Julio Castro – La República Cultural
Un intenso olor a iglesia rancia golpea las fosas nasales antes de atravesar la puerta. Dos inmensos crucifijos de varios metros de altura atenazan al público inclinándose sobre las primeras filas del patio de butacas desde el escenario, y una iluminación de plano tétrico y de entorno pobre marca el comienzo de la función en esta catedral decimonónica.
Vivimos en un tiempo marcado por la peste de 1871 en Buenos Aires, un instante en el que se evidencia que la fe no salvará a nadie y, antes bien, quedará claro que ese fervor personifica la falsedad de un entorno de poder, en el que se sobrevive por encima del pueblo llano y de las creencias inculcadas en aquel, pese a acometer la semana santa católica.
Estamos en esa especie de tragicomedia del escritor y dramaturgo argentino Gonzalo Demaría, que parodia a la parodia, a través de este teatro que se divide entre el absurdo y lo histórico (difícil papel), o que narra los posibles absurdos de la historia (lo que da más credibilidad al contenido). Tres personajes, dos principales más uno coyuntural pero imprescindibles, componen el marco de interpretación en el que una magnífica Leonor Manso encarna a la Canonesa de la catedral, en tanto que Carlos Belloso da vida a un pintor de dudosa procedencia. Guillermo Berthold será la bisagra entre ambos, debatido entre el sueño de uno y la pesadilla de la otra, o quizá la manera de entender los fetiches ocultos de una, frente a los deseos escondidos entre lienzos religiosos del otro.
Poco escenario y menos atrezzo son precisos para desarrollar este trabajo que nos viene de la ciudad bonaerense, y en apenas algo más de una hora llevan al desenlace que pone a sus personajes en un destino inevitable desde el primer momento. Un escenario en el que se trata de mostrar la miseria y el abandono dentro de la imponencia de una catedral.

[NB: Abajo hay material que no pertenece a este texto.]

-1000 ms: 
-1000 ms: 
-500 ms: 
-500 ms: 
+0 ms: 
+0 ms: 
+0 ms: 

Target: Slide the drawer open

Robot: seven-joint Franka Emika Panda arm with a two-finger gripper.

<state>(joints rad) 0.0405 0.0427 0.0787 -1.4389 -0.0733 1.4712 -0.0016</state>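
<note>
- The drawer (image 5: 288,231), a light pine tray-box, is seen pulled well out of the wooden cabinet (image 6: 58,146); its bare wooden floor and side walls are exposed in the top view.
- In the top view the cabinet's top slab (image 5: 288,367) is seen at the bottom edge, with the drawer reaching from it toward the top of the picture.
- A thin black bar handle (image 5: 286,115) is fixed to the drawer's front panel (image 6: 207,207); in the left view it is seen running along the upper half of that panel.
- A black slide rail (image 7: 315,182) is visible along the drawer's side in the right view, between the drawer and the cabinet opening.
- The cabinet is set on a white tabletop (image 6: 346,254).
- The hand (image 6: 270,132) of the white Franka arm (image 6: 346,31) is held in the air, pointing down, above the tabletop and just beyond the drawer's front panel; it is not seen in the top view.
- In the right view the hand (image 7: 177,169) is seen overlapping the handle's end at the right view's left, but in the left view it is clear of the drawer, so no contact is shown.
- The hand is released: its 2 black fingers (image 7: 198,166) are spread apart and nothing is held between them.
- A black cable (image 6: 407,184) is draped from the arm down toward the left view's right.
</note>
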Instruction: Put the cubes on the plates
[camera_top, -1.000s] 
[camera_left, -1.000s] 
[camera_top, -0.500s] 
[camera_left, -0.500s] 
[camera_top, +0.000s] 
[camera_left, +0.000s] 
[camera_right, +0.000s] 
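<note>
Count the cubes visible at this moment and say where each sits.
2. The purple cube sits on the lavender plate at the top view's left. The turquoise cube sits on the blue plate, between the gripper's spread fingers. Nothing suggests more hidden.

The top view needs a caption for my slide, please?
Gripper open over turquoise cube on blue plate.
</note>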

Lugar para la santería y la superstición, así como para las confesiones nada ortodoxas, pese a tratarse de un lugar para un supuesto perdón, sigue siendo un espacio para la condena. El pintor se ha comprometido a realizar un cuadro con la imagen de Santa Lucía, pero no hay modelo. La canonesa siente fervientes deseos de ocupar el lugar de la modelo, pese a ser una vieja bruja negra, que ha disfrutado de los placeres de la vida y de los favores del su obispo (“fui su coño, pero también fui su mano cuando no pudo levantarla para bendecir, y sus piernas cuando no pudo caminar”), aunque ahora ya no esté y las máximas autoridades de la ciudad se hayan dado a la fuga. Nada la protege salvo el portón del templo. Por su parte, frente a ella que quiere demostrar lo que ha sido, el pintor es un amanerado que simula ser todo lo que no es, desde español emigrado, hasta gran artista. Pero la inspiración se marchó, hasta que escapa al río y encuentra al efebo que le impulsa a querer pintar a San Sebastián, en lugar de a Santa Lucía.
La intensidad de la voz caracteriza a Leonor Manso en este trabajo, en el que mientras ella ahorra hacer grandes aspavientos, contrasta con los otros dos personajes, sea el del pintor con sus dejes amanerados y una dicción poco comprensible en principio, o el muchacho que huye a saltos y desea esconderse a cada momento y que no dirá una sola palabra.
Como nota curiosa, al público español le llamará la atención que en los primeros momentos no comprende apenas a Carlos Belloso, y es que su papel se desempeña en hacerse pasar por español en argentina, cuando realmente no lo es. Allí hay cierta confusión con la manera de pronunciar las ces, las zetas y las eses en España, por lo que tiene que forzar esa manera de hablar, pero hacia el final, el personaje va recuperando su verdadera identidad, por lo que retoma su acento habitual, y completamente comprensible.